Diabetes and Periodontal Disease: A Two-Way Relationship
Dr Singh Baljeet1, Dr Gandhi Naureen2,*, Dr Grover Deepak3
1Professor & HOD, Bhojia dental college & Hsp, Bhud (Baddi), H.P.
2pg student, Bhojia dental college & Hsp, Bhud (Baddi), H.P.
3Reader, National dental college and hospital, DeraBassi
*Address for Corresspondance:-Dr. Naureen Gandhi Pg student, Bhojia dental college & Hsp, Bhud (Baddi), H.P.
Online published on 9 October, 2017.
Periodontitis is an inflammatory disease of the supporting tissues of the teeth caused by specific micro-organisms or group of specific micro-organisms, resulting in progressive destruction of the periodontal ligament and alveolar bone with pocket formation, recession or both.1 Periodontal infections can adversely affect the systemic health with manifestations such as coronary heart disease, stroke, diabetes, preterm labor, low-birth weight delivery, and respiratory disease.1 Severe periodontitis often coexists with diabetes and is considered to be the sixth complication of the disease, as both type 1 and type 2 diabetic patients show a three-to four fold increased risk of periodontitis. 2
Diabetes mellitus is a metabolic disease characterized by dysregulation of carbohydrate, protein, and lipid metabolism.
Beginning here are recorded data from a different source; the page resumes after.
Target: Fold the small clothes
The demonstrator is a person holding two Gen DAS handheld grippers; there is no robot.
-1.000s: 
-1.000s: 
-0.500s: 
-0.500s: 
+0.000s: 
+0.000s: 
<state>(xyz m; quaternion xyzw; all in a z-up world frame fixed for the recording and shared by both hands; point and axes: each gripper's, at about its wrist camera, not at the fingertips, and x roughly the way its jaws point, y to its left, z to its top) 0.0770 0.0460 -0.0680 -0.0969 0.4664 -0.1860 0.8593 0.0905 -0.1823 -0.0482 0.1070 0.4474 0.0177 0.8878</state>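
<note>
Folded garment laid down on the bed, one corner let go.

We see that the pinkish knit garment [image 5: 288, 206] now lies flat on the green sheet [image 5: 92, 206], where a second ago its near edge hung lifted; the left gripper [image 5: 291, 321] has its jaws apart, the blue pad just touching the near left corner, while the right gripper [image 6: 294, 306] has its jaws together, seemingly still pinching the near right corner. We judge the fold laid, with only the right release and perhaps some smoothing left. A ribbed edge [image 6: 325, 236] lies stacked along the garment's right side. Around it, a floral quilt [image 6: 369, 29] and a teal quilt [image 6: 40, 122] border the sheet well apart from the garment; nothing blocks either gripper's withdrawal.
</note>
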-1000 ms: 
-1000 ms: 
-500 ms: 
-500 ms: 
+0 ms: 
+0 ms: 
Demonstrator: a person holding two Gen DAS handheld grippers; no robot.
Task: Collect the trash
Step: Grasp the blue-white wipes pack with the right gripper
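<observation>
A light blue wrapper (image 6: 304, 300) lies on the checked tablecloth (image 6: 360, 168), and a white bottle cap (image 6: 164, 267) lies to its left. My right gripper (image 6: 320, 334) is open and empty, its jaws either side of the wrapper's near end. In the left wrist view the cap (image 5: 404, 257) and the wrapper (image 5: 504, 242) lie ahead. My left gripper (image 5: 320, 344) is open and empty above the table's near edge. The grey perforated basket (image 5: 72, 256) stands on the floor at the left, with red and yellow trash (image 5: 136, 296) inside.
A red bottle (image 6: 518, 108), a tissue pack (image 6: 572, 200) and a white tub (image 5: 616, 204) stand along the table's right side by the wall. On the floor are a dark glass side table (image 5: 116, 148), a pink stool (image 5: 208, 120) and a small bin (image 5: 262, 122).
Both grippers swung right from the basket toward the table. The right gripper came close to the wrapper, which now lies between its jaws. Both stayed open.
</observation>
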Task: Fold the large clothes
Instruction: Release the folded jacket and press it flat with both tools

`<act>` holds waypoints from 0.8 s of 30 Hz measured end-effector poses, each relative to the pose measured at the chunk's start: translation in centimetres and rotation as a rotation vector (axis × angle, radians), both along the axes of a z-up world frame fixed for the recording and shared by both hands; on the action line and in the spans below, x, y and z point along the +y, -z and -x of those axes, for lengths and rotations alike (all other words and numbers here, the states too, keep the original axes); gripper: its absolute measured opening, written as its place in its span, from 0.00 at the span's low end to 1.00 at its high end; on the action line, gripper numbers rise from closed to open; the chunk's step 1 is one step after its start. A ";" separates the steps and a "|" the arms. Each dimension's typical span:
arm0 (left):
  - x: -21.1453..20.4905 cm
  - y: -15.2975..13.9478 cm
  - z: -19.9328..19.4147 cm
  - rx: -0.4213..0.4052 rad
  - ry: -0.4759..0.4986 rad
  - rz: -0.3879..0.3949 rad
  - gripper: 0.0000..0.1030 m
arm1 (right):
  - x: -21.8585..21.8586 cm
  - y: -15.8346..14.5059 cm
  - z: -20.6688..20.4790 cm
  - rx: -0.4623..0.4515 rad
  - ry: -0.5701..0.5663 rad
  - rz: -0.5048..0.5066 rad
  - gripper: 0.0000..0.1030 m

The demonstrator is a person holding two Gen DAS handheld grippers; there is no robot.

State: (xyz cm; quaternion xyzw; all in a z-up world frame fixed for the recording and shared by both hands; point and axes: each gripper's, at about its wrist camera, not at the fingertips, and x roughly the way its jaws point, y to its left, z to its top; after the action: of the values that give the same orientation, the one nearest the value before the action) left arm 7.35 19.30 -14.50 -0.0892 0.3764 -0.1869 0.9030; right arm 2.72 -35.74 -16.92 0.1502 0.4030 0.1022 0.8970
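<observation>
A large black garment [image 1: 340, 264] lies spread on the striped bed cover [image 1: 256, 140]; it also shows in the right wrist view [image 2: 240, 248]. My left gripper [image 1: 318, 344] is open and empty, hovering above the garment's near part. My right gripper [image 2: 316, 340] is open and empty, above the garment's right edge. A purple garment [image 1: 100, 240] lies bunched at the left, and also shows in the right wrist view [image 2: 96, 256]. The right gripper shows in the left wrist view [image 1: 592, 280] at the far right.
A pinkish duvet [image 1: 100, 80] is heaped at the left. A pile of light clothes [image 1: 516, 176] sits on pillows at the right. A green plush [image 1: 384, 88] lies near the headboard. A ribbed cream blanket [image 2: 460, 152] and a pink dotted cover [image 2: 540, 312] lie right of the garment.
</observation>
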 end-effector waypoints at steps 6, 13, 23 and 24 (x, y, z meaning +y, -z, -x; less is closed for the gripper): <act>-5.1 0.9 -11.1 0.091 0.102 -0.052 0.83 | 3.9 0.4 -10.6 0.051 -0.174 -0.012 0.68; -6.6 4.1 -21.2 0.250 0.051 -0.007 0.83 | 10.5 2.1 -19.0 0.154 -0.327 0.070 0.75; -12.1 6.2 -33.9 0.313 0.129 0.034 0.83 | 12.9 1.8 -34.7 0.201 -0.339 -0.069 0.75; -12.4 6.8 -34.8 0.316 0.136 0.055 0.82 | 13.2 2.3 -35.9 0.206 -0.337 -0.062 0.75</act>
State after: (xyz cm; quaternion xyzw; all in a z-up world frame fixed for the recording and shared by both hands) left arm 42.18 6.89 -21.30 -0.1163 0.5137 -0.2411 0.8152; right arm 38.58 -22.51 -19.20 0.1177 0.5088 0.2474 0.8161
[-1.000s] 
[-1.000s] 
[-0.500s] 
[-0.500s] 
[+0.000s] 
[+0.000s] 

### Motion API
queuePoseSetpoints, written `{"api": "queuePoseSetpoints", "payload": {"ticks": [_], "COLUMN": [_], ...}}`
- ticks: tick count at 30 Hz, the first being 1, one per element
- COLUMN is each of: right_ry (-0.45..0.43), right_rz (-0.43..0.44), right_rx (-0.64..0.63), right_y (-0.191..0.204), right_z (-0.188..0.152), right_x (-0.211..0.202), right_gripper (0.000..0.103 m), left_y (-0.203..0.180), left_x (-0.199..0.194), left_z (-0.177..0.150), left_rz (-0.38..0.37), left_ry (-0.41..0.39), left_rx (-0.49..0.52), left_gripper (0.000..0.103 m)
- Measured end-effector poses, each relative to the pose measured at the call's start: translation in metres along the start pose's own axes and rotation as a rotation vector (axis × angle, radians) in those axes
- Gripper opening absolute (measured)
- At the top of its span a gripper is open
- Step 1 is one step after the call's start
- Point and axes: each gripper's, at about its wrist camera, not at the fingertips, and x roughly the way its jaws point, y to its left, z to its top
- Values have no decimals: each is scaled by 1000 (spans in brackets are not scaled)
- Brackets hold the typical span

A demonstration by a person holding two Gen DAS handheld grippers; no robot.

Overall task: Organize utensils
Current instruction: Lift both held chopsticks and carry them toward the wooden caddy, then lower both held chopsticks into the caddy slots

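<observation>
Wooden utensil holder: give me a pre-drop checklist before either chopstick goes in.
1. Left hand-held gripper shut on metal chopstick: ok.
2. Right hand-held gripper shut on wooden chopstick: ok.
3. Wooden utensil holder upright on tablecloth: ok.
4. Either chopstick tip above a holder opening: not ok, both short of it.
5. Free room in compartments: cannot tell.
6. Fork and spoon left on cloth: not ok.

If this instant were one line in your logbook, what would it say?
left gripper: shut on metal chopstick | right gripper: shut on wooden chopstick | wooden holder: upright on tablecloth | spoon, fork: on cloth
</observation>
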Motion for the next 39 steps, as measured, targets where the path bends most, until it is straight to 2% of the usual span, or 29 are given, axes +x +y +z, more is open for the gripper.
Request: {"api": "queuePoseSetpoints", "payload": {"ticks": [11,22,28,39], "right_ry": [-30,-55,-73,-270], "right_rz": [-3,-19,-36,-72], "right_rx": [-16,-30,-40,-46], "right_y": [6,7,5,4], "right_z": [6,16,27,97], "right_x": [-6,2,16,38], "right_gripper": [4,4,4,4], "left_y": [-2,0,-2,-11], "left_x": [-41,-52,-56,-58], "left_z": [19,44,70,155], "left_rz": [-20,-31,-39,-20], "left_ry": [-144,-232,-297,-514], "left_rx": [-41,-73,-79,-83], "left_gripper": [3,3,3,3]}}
The primary feature of this disorder is elevation of blood glucose levels (hyperglycemia), resulting from either a defect in insulin secretion from the pancreas, a change in insulin action, or both.2 Uncontrolled diabetes (chronic hyperglycemia) is associated with several long-term complications, including microvascular diseases (retinopathy, nephropathy, neuropathy, etc.), macrovascular diseases (cardiovascular, cerebrovascular), an increased susceptibility to infections, and poor wound healing. 1
Diabetes mellitus is an extremely important disease from a periodontal standpoint. Severe periodontal disease often coexists with severe diabetes mellitus. Diabetes is a risk factor for severe periodontal disease. Severe periodontal disease increases the severity of diabetes mellitus and complicates metabolic control. Periodontitis could have a negative effect on glycaemic control. The association between diabetes mellitus and periodontal disease is therefore considered to be bidirectional: diabetes as a risk factor for periodontitis and periodontitis as a possible severity for diabetes. Infact, aggressive periodontitis is recognized as the sixth complication of diabetes.3
Henceforth, this article focuses on the bidirectional relationship between diabetes and periodontitis.